# [WORK INSTRUCTIONS]
Leaving all pictures aside, copy exactly the lines from the start of the listing below through the line that contains "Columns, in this", and only those lines.

-- DATA FOR ANALYSIS follows --

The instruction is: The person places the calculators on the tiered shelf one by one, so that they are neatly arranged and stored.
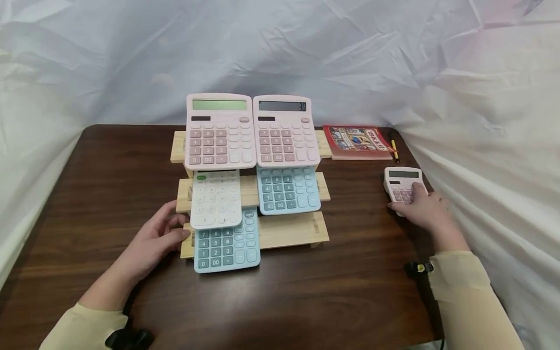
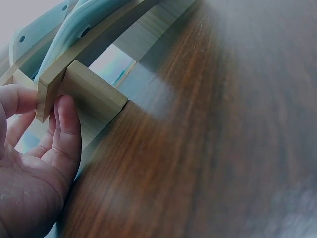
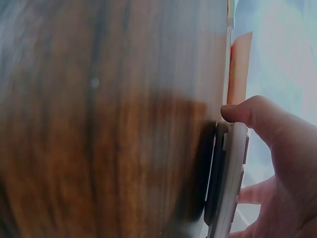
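At the left end of a stepped wooden rack (image 1: pixel 290 231), my left hand (image 1: pixel 150 243) grips the end of a low slat (image 2: pixel 49 89) between thumb and fingers. Over on the right, my right hand (image 1: pixel 426 209) holds a small pink calculator (image 1: pixel 403 175) near the table surface. Its thumb lies along the calculator's near edge and its fingers reach over the keys, hiding the lower part. In the right wrist view that calculator (image 3: pixel 233 178) appears edge-on. The rack carries two pink calculators (image 1: pixel 220 124) on top, a white one (image 1: pixel 216 199) and blue ones (image 1: pixel 288 192) lower down.
A red booklet (image 1: pixel 356 141) lies behind the rack's right end, with a yellow pen (image 1: pixel 395 150) beside it. Brown wooden tabletop (image 1: pixel 350 282) surrounds the rack. White sheeting (image 1: pixel 280 58) hangs behind the table and along its right side.
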Tool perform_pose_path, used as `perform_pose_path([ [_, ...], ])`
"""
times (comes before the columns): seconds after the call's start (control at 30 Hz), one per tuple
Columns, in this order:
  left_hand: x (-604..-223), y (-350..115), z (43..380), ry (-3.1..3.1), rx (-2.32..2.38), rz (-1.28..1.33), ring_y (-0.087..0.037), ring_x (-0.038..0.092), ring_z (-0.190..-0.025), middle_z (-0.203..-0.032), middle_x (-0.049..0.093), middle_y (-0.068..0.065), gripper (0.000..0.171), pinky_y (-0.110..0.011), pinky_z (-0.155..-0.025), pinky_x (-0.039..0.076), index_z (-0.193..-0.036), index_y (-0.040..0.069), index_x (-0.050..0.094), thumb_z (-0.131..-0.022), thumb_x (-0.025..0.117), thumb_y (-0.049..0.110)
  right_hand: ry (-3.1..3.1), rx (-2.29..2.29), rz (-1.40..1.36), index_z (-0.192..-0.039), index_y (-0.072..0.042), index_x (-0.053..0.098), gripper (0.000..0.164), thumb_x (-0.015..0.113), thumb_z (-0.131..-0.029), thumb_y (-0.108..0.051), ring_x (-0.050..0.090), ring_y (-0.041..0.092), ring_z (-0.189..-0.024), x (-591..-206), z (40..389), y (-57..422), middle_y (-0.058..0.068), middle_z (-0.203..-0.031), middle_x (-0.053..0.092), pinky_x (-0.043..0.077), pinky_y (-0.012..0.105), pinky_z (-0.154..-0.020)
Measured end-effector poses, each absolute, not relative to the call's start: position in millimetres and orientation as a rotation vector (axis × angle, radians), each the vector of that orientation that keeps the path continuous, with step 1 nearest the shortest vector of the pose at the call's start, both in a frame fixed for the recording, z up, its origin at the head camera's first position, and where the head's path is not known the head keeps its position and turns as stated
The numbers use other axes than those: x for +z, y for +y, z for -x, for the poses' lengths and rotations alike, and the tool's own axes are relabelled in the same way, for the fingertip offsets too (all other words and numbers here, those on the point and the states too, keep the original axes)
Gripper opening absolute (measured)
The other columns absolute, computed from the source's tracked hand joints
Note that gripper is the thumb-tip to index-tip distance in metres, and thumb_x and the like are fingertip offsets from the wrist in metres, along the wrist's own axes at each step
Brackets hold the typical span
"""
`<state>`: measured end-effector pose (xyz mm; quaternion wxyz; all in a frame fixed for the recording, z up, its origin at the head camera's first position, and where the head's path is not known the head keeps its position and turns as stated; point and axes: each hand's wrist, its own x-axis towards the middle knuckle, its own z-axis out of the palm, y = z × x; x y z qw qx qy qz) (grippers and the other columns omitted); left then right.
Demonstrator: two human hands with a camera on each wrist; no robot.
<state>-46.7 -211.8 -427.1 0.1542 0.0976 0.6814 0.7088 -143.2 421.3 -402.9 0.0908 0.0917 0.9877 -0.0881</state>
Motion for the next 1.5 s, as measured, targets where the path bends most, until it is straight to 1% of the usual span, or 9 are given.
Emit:
perform_pose_path([
  [0.1,-427,-211,46,1.954,2.037,-0.279,-0.022,0.066,-0.086,-0.112,0.054,-0.026,0.058,-0.043,-0.065,0.057,-0.147,0.016,0.029,-0.097,0.053,-0.001,2.916,-0.261,-0.281,-0.150,-0.003,0.017,0.114,0.055,-0.075,-0.080,0.029,0.061,-0.104,-401,143,419,0.047,-0.115,0.030,0.030,0.069,-0.074],
  [0.23,-427,-210,47,1.923,2.063,-0.333,-0.024,0.065,-0.087,-0.112,0.054,-0.025,0.058,-0.043,-0.065,0.057,-0.148,0.015,0.028,-0.097,0.051,-0.003,2.906,-0.277,-0.278,-0.152,-0.003,0.015,0.115,0.056,-0.076,-0.078,0.024,0.066,-0.109,-400,138,413,0.050,-0.121,0.024,0.026,0.074,-0.075],
  [0.33,-426,-209,48,1.892,2.082,-0.367,-0.025,0.065,-0.088,-0.112,0.055,-0.024,0.059,-0.044,-0.066,0.057,-0.148,0.014,0.027,-0.097,0.050,-0.005,2.919,-0.283,-0.250,-0.151,-0.002,0.017,0.113,0.058,-0.076,-0.077,0.024,0.067,-0.110,-399,135,406,0.050,-0.125,0.023,0.023,0.076,-0.076],
  [0.47,-427,-209,49,1.888,2.084,-0.364,-0.024,0.066,-0.088,-0.112,0.055,-0.024,0.059,-0.043,-0.066,0.057,-0.148,0.014,0.028,-0.097,0.051,-0.005,2.934,-0.295,-0.213,-0.150,-0.003,0.019,0.112,0.059,-0.075,-0.076,0.025,0.065,-0.111,-398,132,394,0.048,-0.128,0.025,0.023,0.074,-0.077],
  [0.77,-429,-209,50,1.900,2.059,-0.336,-0.023,0.066,-0.090,-0.114,0.053,-0.028,0.059,-0.044,-0.067,0.057,-0.148,0.014,0.027,-0.097,0.052,-0.004,3.008,-0.324,-0.082,-0.148,-0.005,0.027,0.109,0.068,-0.071,-0.071,0.027,0.062,-0.113,-393,121,363,0.042,-0.128,0.031,0.021,0.074,-0.079],
  [1.0,-429,-208,50,1.904,2.048,-0.332,-0.025,0.067,-0.093,-0.116,0.052,-0.030,0.060,-0.046,-0.068,0.057,-0.149,0.015,0.026,-0.098,0.053,-0.002,3.068,-0.343,0.015,-0.147,-0.009,0.032,0.107,0.073,-0.069,-0.068,0.030,0.057,-0.113,-382,101,337,0.037,-0.128,0.035,0.024,0.071,-0.078],
  [1.2,-428,-210,49,1.942,2.041,-0.322,-0.020,0.066,-0.087,-0.111,0.055,-0.024,0.060,-0.041,-0.066,0.058,-0.149,0.015,0.027,-0.097,0.053,-0.001,3.093,-0.342,0.164,-0.146,-0.012,0.037,0.103,0.076,-0.067,-0.065,0.034,0.052,-0.111,-366,81,318,0.032,-0.127,0.038,0.028,0.065,-0.072],
  [1.37,-429,-212,47,1.968,2.030,-0.291,-0.015,0.064,-0.082,-0.108,0.055,-0.022,0.059,-0.036,-0.064,0.057,-0.148,0.016,0.028,-0.097,0.054,0.000,3.050,-0.327,0.265,-0.147,-0.015,0.038,0.102,0.078,-0.067,-0.063,0.036,0.048,-0.112,-354,68,308,0.028,-0.128,0.040,0.030,0.061,-0.074],
  [1.5,-428,-212,47,1.966,2.028,-0.290,-0.015,0.064,-0.082,-0.109,0.054,-0.022,0.059,-0.035,-0.064,0.057,-0.148,0.016,0.028,-0.098,0.054,0.000,3.016,-0.351,0.350,-0.148,-0.016,0.038,0.101,0.080,-0.067,-0.059,0.038,0.045,-0.113,-349,56,304,0.025,-0.128,0.042,0.031,0.059,-0.077],
])
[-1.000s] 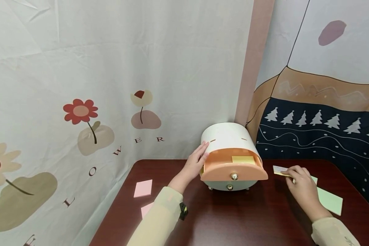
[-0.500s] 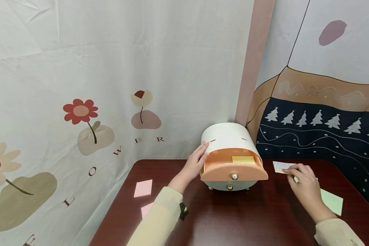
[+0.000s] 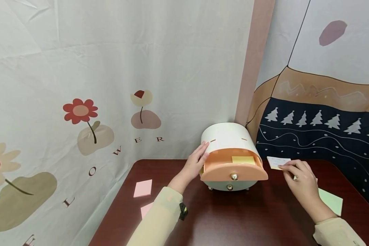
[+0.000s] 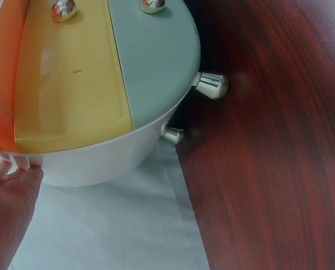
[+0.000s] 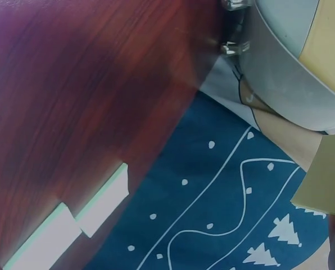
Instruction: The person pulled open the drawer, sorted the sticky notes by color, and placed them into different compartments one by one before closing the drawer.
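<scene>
While the flank of the white cabinet (image 3: 229, 135) is touched by the left hand (image 3: 192, 166), its fingers laid straight, a pale, yellow-edged pad (image 3: 274, 162) is being pinched in the fingers of the right hand (image 3: 302, 181), held to the right of the cabinet and apart from it. Just inward, the orange drawer (image 3: 221, 173) is found pulled out, and there it is: a yellow pad (image 3: 243, 160) lodged inside, so that much may be counted as done. Below, the yellow drawer (image 4: 72, 90) and the green drawer (image 4: 156, 62) are seen closed; what is kept in them cannot be told. Farther out on the dark red table (image 3: 233, 218), two green pads (image 3: 331, 202) are spotted on the right, and two pink pads (image 3: 142, 188) on the left, one partly covered by the sleeve (image 3: 158, 215). Well short of finished, it would be judged: the pinched pad is not yet placed, and four more are apparently left.
</scene>
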A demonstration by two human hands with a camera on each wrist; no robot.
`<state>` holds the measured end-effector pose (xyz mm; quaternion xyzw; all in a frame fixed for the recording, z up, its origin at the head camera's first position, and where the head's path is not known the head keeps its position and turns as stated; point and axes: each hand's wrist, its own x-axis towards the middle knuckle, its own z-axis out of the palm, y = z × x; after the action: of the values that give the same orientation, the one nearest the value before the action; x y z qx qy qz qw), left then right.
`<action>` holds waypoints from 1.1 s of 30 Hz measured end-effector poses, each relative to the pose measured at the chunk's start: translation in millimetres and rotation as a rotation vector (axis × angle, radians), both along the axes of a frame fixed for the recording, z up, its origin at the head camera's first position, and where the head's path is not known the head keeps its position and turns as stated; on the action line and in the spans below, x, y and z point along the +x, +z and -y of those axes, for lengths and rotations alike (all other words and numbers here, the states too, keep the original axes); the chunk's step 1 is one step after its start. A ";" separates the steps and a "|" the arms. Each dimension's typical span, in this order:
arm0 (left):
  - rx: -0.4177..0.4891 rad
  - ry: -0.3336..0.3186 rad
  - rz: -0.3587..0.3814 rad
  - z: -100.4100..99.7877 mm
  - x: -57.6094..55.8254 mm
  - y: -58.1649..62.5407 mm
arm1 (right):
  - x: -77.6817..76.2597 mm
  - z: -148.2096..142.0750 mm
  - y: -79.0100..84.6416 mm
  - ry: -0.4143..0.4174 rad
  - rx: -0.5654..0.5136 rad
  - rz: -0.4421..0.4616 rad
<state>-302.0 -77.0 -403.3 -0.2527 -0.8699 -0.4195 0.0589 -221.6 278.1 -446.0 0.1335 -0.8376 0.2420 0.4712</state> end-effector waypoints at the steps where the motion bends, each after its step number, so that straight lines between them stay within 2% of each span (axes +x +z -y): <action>1: 0.001 0.000 0.004 -0.1 0.2 -0.1 | 0.1 0.8 0.7 0.003 -0.004 -0.003; 13: 0.009 -0.005 -0.002 -1.4 0.0 -2.0 | 3.6 6.8 9.7 0.001 -0.057 0.003; 21: 0.015 -0.003 -0.012 -0.2 -0.1 -2.3 | 4.0 16.7 18.1 0.086 -0.071 -0.041; 28: 0.008 0.004 -0.004 1.0 -1.2 -3.0 | 5.6 20.9 21.7 0.099 -0.058 -0.027; 33: 0.012 -0.008 -0.005 1.2 -1.1 -1.7 | 5.3 23.8 26.4 0.120 -0.096 -0.098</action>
<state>-303.2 -78.2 -405.0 -0.2567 -0.8662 -0.4244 0.0610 -216.3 254.3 -419.7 0.1723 -0.7914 0.3030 0.5022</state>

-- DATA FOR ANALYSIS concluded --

# [RESULT OF THIS EXERCISE]
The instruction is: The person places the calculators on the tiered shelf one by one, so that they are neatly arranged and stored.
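At the left end of a stepped wooden rack (image 1: pixel 290 231), my left hand (image 1: pixel 150 243) grips the end of a low slat (image 2: pixel 49 89) between thumb and fingers. Over on the right, my right hand (image 1: pixel 426 209) holds a small pink calculator (image 1: pixel 403 175) near the table surface. Its thumb lies along the calculator's near edge and its fingers reach over the keys, hiding the lower part. In the right wrist view that calculator (image 3: pixel 233 178) appears edge-on. The rack carries two pink calculators (image 1: pixel 220 124) on top, a white one (image 1: pixel 216 199) and blue ones (image 1: pixel 288 192) lower down.
A red booklet (image 1: pixel 356 141) lies behind the rack's right end, with a yellow pen (image 1: pixel 395 150) beside it. Brown wooden tabletop (image 1: pixel 350 282) surrounds the rack. White sheeting (image 1: pixel 280 58) hangs behind the table and along its right side.
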Tool perform_pose_path, used as `perform_pose_path([ [_, ...], ])`
"""
times (comes before the columns): seconds after the call's start (control at 30 Hz), one per tuple
Columns, in this order:

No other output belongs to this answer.